La Fondation Pierre Gianadda de Martigny (Suisse) présente actuellement une grande exposition consacrée à l'œuvre ultime de Picasso, en hommage à sa dernière compagne Jacqueline. Une centaine d'œuvres témoignent du travail enthousiaste de l'artiste pendant les vingt dernières années de sa vie.
" Femme nue allongée ", HST, 1955, Musée national Picasso, Paris

CultureExposition Publié le ,

Encore une exposition consacrée à Picasso penserez-vous ? « Picasso l’œuvre ultime, hommage à Jacqueline », présentée actuellement par la Fondation Pierre Gianadda à Martigny, a l’originalité de raconter, avec émotion et clarté, les dernières années créatrices de Picasso.
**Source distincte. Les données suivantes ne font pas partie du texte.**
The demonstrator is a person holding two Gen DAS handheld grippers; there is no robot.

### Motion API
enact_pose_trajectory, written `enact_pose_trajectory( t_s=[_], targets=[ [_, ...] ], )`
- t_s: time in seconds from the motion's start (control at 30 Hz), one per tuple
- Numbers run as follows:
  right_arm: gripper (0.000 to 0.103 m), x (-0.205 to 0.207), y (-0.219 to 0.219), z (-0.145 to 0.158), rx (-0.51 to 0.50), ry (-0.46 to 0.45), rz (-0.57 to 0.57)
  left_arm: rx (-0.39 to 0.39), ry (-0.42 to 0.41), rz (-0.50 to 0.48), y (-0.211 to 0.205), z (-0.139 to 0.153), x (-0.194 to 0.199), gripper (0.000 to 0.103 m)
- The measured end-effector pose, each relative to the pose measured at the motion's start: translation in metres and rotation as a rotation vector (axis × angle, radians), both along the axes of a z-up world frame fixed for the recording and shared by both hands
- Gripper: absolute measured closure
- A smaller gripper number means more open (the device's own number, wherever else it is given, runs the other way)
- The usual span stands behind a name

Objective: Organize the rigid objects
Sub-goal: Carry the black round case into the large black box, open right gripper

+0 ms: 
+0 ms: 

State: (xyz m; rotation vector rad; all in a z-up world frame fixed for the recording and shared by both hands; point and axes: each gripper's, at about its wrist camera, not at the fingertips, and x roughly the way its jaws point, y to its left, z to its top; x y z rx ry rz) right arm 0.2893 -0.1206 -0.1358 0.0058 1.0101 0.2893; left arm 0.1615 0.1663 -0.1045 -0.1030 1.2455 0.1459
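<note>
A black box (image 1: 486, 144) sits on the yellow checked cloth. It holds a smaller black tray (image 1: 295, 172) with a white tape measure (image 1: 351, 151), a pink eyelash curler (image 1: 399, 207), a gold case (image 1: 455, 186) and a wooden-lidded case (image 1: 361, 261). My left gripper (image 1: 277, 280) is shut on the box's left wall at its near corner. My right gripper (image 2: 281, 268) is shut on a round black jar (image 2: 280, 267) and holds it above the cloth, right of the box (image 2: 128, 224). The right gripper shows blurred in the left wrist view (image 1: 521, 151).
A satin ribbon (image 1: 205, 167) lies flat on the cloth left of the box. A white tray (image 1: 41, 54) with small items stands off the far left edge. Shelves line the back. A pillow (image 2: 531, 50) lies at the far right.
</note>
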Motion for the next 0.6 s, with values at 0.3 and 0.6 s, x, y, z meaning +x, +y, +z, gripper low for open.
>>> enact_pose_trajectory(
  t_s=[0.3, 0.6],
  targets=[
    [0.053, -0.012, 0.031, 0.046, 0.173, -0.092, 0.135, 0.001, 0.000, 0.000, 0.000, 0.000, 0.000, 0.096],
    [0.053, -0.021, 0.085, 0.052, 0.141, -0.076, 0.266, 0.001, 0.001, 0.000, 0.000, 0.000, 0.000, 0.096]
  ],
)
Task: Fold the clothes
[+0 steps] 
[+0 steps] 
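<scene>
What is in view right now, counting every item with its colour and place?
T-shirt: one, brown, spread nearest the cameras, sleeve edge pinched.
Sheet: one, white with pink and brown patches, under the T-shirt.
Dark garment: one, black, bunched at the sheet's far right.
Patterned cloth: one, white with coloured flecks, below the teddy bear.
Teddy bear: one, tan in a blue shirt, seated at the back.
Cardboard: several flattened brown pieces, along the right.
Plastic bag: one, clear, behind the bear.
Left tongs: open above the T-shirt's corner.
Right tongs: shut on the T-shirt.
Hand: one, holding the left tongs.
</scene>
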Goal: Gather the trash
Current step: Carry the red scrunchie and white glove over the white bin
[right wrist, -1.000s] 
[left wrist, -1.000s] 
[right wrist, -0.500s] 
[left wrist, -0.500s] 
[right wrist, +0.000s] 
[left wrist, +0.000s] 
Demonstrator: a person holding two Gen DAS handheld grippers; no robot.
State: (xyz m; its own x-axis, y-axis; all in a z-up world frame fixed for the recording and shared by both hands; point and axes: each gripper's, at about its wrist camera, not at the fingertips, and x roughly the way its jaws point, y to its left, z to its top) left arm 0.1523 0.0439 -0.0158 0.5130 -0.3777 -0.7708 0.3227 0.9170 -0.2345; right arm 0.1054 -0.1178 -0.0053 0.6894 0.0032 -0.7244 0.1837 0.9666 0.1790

Elle évoque au-travers d’une centaine d’œuvres majeures, le grand amour du maître pour sa dernière compagne Jacqueline et l’enthousiasme avec lequel il a travaillé pour laisser une œuvre ultime magnifique. Jacqueline a incarné pour lui la beauté parfaite des femmes espagnoles, aussi en multiplia-t-il les images. L’exposition présente des peintures, gravures, linographies, céramiques et sculptures, un ensemble rarement présenté au public car la majorité des œuvres proviennent de collections privées.

En analysant le travail réalisé par Picasso au cours de ses 20 dernières années, nous pouvons regrouper, peut-être un peu arbitrairement, les œuvres en deux séquences. Celles de la première décennie revisitent avec une audace inouïe les grands maîtres du passé (Delacroix, Manet, Poussin, David) et reprennent aussi le thème du peintre face à son modèle. Puis pendant les dix années suivantes, on assiste à un recentrage de l’artiste sur l’exploration du nu, du couple et de l’homme, l’hymne ultime d’un homme vieillissant.

Le parcours de l’exposition, chronologique et thématique, se déroule sur deux niveaux. Tout d’abord le visiteur découvre plusieurs des plus beaux portraits peints ou gravés de Jacqueline : Portrait de Jacqueline au rocking-chair et au foulard noir, 1954 ; Jacqueline en costume turc, 1955 ; deux des quinze versions des Femmes d’Alger, 1955, ainsi que des intérieurs dont Intérieur au transat bleu,1958, pour ne citer que ces quelques œuvres. Sur les murs du couloir d’accès au deuxième niveau de l’exposition, une belle série d’eaux-fortes et d’aquatintes sur le thème du peintre et de son modèle voisine avec des études pour le Déjeuner sur l’herbe peint d’après Manet en 1961-1962.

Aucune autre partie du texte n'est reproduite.